Un dividende espagnol de 100 euros brut peut ainsi laisser environ 81 euros dans un PEA, avant les prélèvements sociaux dus au retrait. Le sujet est développé dans notre guide sur les dividendes étrangers. En pratique, cela renforce l’intérêt des valeurs françaises, qui ne subissent aucune retenue à la source pour un résident français.
Les foncières cotées en sont exclues
Les actions de sociétés d’investissement immobilier cotées ne peuvent plus être inscrites sur un PEA depuis une réforme de 2011. Les investisseurs qui cherchent le rendement immobilier doivent donc passer par un compte-titres. Voir notre guide sur les REITs et foncières cotées.
Les moins-values ne s’imputent pas
Une perte réalisée dans un PEA n’est pas imputable sur des plus-values réalisées ailleurs. Sur un compte-titres, les moins-values sont reportables et s’imputent sur les plus-values de même nature des dix années suivantes : un mécanisme utile pour un portefeuille actif.
Le compte-titres : liberté totale, fiscalité immédiate
Le compte-titres n’a aucune limite : tous les marchés, tous les instruments, aucun plafond, détention conjointe possible, ouverture multiple. Sa contrepartie est une imposition annuelle des dividendes, au PFU de 30 % par défaut ou au barème progressif sur option : un arbitrage détaillé dans notre guide sur la fiscalité des dividendes.
Il conserve deux avantages structurels que le PEA n’a pas : l’accès aux marchés hors UE, et un régime de transmission plus favorable, puisque le décès du titulaire n’entraîne pas de purge fiscale identique à celle du PEA. Ce dernier point relève de la stratégie patrimoniale et mérite l’avis d’un professionnel.
Comment articuler les deux enveloppes
Dans la pratique, la question n’est presque jamais « l’un ou l’autre » mais « dans quel ordre ». Une articulation courante consiste à :
- Ouvrir le PEA le plus tôt possible, même avec un versement minimal, pour faire courir le délai de cinq ans.
- Loger en priorité dans le PEA les actions éligibles à rendement élevé, en particulier françaises, puisque c’est là que l’écart fiscal est le plus fort et que la retenue à la source est nulle.

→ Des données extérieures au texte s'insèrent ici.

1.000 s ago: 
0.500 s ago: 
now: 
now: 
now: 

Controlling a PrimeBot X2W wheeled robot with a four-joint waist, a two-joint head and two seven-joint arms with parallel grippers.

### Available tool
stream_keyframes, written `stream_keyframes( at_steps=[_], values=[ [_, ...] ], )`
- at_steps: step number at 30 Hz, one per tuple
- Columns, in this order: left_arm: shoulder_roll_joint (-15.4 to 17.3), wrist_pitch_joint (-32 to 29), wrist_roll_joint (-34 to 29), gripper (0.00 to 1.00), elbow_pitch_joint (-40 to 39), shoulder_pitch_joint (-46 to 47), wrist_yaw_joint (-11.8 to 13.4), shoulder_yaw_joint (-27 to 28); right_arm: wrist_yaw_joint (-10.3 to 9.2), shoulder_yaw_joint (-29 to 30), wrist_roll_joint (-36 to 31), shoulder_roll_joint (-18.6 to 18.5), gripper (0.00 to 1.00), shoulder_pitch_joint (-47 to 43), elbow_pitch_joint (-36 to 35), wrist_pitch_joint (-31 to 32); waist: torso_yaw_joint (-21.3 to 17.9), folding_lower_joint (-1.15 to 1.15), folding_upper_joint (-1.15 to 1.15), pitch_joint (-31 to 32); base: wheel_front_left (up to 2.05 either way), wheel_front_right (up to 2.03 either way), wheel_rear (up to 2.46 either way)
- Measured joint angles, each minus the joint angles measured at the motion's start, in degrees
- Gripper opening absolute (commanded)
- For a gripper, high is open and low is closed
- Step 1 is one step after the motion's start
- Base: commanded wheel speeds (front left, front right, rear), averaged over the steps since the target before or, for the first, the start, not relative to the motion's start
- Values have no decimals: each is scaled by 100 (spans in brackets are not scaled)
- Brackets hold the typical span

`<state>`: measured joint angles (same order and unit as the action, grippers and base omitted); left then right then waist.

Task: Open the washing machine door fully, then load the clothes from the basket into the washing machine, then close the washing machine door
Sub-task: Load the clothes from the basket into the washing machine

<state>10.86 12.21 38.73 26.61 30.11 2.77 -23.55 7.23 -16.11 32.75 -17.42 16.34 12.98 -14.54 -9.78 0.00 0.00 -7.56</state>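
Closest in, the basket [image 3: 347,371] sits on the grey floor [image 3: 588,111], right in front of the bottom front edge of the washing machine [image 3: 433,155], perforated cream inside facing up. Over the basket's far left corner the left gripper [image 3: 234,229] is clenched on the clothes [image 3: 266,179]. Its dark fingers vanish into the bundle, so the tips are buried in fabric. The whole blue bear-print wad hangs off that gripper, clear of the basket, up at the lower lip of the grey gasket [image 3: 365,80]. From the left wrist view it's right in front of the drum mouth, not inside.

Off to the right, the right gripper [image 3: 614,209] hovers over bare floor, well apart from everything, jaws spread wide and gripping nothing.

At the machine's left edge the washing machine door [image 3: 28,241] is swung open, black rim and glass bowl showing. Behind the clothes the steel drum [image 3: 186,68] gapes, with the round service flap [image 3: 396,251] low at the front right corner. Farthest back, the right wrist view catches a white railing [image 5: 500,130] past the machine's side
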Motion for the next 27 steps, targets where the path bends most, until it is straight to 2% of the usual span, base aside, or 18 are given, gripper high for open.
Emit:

- Utiliser le compte-titres pour tout ce que le PEA ne peut pas accueillir : payeurs américains trimestriels, foncières, valeurs britanniques ou suisses.
- Réserver au compte-titres les lignes destinées à être arbitrées fréquemment, pour conserver la possibilité d’imputer les moins-values.
Cette répartition découle directement de la stratégie de revenu visée : notre guide sur la construction d’une rente détaille l’assemblage complet, et le screener permet de filtrer directement les valeurs éligibles au plan.
Trois vérifications avant de trancher
- Votre horizon. En dessous de cinq ans, le PEA perd son principal atout ; l’écart devient marginal.
- Votre univers cible. Si votre stratégie repose majoritairement sur les payeurs américains, le PEA ne sera qu’un complément.
- Les frais de votre courtier. Les frais de tenue de compte et de courtage varient dans un rapport de un à cinq selon les établissements. Sur un portefeuille de rente construit par versements réguliers, ils pèsent davantage que la plupart des optimisations fiscales.
Ce guide est un contenu pédagogique. Il ne constitue ni un conseil en investissement, ni un conseil fiscal, ni une recommandation d’achat ou de vente. Investir en bourse comporte un risque de perte en capital.